[dask] Add support for early stopping in Dask interface #3712

jameslamb · 2021-01-03T22:53:41Z

Summary

DaskLGBMClassifier and DaskLGBMRegressor in the Python package should support early stopping.

Motivation

Early stopping is generally useful with gradient boosting algorithms, to avoid wasted training iterations or unnecessary growth in the model size once desirable performance has been achieved. This feature is available in the non-Dask interfaces for LightGBM, and should be available with the Dask one.

Description

This should mimic the approach XGBoost took (https://github.com/dmlc/xgboost/blob/516a93d25c3b6899558700430ffc99a29ea21e1a/python-package/xgboost/dask.py#L1386), where eval_set contains Dask collection s(Dask Array or Dask DataFrame).

References

relevant XGBoost PR (see linked issues and PRs): [FEA] DaskXGBClassifier Early Stopping dmlc/xgboost#5495
one proposal: [python] [dask] add initial dask integration #3515 (comment), h2oai/dask-lightgbm@8cc8e83

The text was updated successfully, but these errors were encountered:

jameslamb · 2021-01-03T22:54:17Z

Closing in favor of being in #2302 with other feature requests. Please leave a comment here if you'd like to work on this.

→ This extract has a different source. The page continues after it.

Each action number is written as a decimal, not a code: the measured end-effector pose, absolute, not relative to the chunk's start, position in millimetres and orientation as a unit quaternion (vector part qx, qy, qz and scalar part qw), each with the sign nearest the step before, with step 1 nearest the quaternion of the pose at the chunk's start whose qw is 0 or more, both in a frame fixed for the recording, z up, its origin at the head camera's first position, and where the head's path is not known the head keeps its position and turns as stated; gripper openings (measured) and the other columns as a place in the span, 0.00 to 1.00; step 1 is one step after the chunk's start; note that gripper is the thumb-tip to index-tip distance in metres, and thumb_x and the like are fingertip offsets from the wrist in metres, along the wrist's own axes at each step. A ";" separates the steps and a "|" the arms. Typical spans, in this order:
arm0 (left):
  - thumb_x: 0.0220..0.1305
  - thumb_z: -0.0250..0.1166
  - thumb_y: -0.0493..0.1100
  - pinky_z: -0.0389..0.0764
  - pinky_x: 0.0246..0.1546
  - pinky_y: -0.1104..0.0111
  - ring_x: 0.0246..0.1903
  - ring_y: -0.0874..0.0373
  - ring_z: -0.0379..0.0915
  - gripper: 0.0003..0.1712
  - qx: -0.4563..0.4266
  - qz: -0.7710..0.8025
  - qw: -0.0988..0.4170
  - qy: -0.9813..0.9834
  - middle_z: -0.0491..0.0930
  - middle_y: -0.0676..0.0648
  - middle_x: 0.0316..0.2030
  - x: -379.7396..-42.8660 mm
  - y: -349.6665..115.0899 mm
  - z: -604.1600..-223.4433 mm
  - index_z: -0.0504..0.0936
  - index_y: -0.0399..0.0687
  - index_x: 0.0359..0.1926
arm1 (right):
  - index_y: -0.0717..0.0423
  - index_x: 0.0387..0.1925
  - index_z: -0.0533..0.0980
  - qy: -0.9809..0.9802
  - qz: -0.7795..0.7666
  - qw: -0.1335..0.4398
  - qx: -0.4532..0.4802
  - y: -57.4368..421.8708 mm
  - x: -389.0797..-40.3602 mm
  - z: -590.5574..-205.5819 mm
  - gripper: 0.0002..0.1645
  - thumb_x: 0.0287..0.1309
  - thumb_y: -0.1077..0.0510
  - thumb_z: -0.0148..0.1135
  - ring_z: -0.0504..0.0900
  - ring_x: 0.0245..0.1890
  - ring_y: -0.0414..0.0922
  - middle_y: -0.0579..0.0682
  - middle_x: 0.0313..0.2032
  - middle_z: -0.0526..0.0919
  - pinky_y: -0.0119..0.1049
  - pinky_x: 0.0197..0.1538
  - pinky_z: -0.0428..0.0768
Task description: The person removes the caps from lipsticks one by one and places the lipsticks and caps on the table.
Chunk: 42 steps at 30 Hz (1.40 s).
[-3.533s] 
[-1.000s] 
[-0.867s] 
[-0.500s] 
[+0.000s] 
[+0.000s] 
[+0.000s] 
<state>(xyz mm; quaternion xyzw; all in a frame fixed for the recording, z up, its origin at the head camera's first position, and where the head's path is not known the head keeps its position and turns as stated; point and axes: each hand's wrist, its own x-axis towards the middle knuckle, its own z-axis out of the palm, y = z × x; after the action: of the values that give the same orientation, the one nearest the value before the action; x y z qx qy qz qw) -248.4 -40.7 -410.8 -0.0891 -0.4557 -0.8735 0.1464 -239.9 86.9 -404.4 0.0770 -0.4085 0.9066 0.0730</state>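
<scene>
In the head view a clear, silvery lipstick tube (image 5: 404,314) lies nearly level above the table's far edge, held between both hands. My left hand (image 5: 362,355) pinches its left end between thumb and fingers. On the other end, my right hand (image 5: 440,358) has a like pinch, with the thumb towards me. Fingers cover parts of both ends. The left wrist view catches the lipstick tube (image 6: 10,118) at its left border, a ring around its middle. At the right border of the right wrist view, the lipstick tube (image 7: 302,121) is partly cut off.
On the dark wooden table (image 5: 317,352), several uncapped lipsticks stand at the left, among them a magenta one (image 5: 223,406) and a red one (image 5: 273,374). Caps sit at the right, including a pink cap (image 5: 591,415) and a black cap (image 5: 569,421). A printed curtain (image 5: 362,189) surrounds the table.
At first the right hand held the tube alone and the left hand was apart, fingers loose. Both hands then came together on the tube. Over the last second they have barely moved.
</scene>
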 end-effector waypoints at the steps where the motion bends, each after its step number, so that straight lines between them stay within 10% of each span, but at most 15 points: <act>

ffineis · 2021-01-12T17:33:57Z

Hey I'd like to take this if it's cool - planning mainly base this off of changes called out in #3515 and try to bring this in line with xgboost.dask.

jameslamb · 2021-01-12T17:38:39Z

sure, thank you! I'm really close to having a small reproducible example for the random "cannot bind to port XXXX" issue, will link that here when I've written it up.

ffineis · 2021-01-12T18:00:21Z

sure, thank you! I'm really close to having a small reproducible example for the random "cannot bind to port XXXX" issue, will link that here when I've written it up.

Omigod lifesaver, thank you!

…twork (fixes #3753) (#3766) * starting work * fixed port-binding issue on localhost * minor cleanup * updates * getting closer * definitely working for LocalCluster * it works, it works * docs * add tests * removing testing-only files * linting * Apply suggestions from code review Co-authored-by: Nikita Titov <nekit94-08@mail.ru> * remove duplicated code * remove unnecessary listen() Co-authored-by: Nikita Titov <nekit94-08@mail.ru>

jameslamb · 2021-02-06T23:19:37Z

@ffineis do you think you'll have time to work on this this week? We're planning to do a 3.2.0 release of LightGBM in the next week or two. I didn't include this in my list of must-have Dask features for the next release (#3872 (comment)), but I'd love to try to get this change in if we can since it can have such a big impact on training runtime.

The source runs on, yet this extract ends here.